PROBLEM
Please reproduce the listing in its entirety, exactly as written, but without images.

------------------------------

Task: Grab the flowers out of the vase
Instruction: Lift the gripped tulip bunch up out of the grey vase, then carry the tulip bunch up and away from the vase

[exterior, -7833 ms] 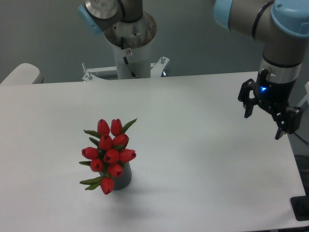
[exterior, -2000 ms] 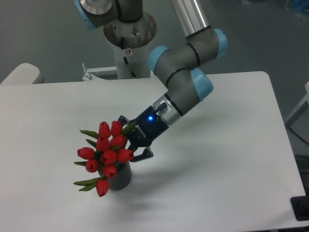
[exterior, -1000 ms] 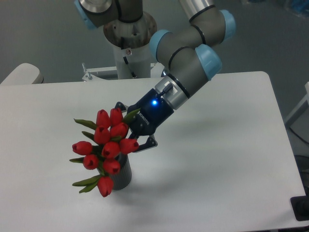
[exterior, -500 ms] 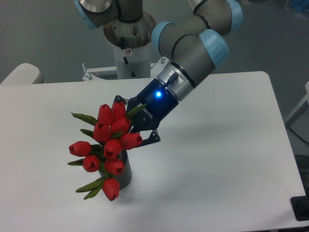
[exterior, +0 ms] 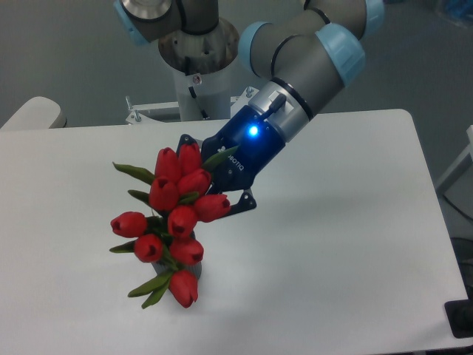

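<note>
The flowers point(exterior: 174, 214) are a bunch of red tulip buds with green leaves, tilted to the left over the white table point(exterior: 347, 244). My gripper point(exterior: 214, 174) comes in from the upper right and is shut on the bunch at its right side, one finger showing above the buds and one below. Its blue light is lit. Only a small grey sliver of the vase point(exterior: 194, 269) shows under the lowest buds; the rest is hidden behind the flowers. I cannot see the stems.
The arm's pedestal and bolted base point(exterior: 198, 74) stand at the table's far edge. A pale rounded object point(exterior: 29, 115) sits at the far left. A black fixture point(exterior: 461, 319) sticks out past the table's right front corner.
The gripper has risen and swung slightly right with the bunch in its grasp. The buds sit higher and now cover nearly all of the vase.
</note>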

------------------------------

TASK OUTPUT
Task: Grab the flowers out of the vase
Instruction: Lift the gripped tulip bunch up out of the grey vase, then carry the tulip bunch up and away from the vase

[exterior, -7833 ms] 
[exterior, -2000 ms] 
[exterior, -1000 ms] 
[exterior, -500 ms] 
[exterior, +0 ms] 

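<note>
The flowers point(exterior: 174, 214) are a bunch of red tulip buds with green leaves, tilted to the left over the white table point(exterior: 347, 244). My gripper point(exterior: 214, 174) comes in from the upper right and is shut on the bunch at its right side, one finger showing above the buds and one below. Its blue light is lit. Only a small grey sliver of the vase point(exterior: 194, 269) shows under the lowest buds; the rest is hidden behind the flowers. I cannot see the stems.
The arm's pedestal and bolted base point(exterior: 198, 74) stand at the table's far edge. A pale rounded object point(exterior: 29, 115) sits at the far left. A black fixture point(exterior: 461, 319) sticks out past the table's right front corner.
The gripper has risen and swung slightly right with the bunch in its grasp. The buds sit higher and now cover nearly all of the vase.
</note>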

The exercise has no further content.